# HOW TO COMPLETE THIS TASK
The line with "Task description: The" marks the start; write out that line and all following lines through the end of the listing, exactly.

# GIVEN DATA
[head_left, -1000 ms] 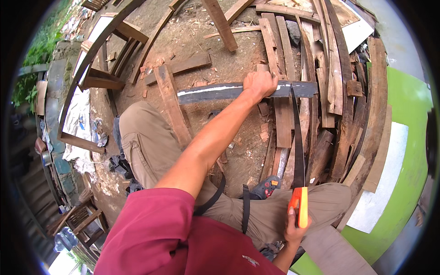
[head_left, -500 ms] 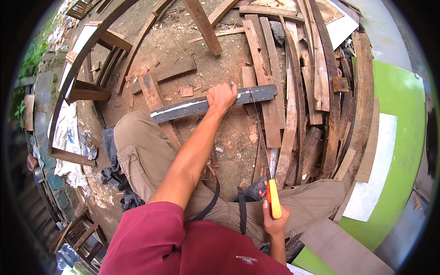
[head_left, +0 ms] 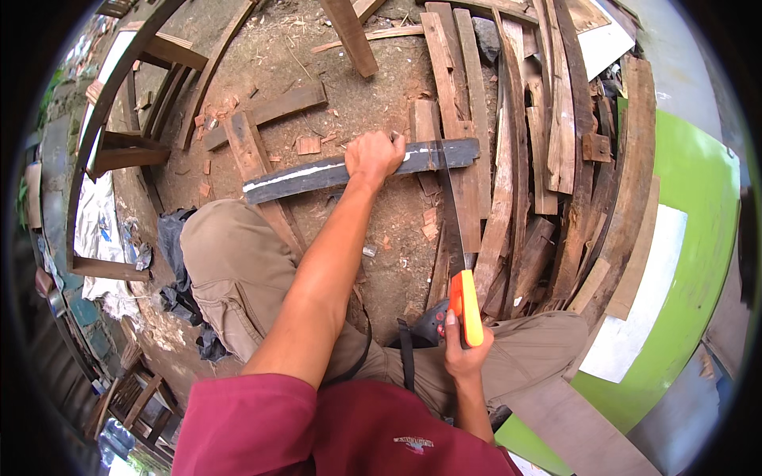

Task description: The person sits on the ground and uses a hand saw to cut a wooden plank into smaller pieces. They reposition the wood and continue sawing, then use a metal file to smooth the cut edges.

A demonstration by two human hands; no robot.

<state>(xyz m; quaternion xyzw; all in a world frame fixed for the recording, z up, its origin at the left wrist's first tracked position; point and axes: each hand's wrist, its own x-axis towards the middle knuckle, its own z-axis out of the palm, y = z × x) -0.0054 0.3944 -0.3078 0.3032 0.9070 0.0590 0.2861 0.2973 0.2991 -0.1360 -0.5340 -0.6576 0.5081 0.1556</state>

# RESPONSE FOR THIS EXERCISE
Task description: The person sits on the ground and uses a hand saw to cut a wooden plank into smaller pieces. They reposition the wood and continue sawing, then use a metal file to smooth the cut edges.

A demonstration by two human hands; no robot.

<state>(xyz m; quaternion xyzw; all in a world frame fixed for the recording, z up, its origin at the left wrist's first tracked position; point and axes: each hand's wrist, its own x-axis towards the middle knuckle, its own z-axis out of the palm, y = z × x) -0.0054 0.3944 -0.3078 0.3032 0.9070 0.0590 0.2861 0.2973 0.2991 -0.1360 -0.5340 -0.6576 0.5081 0.1556</state>

The full output has been given.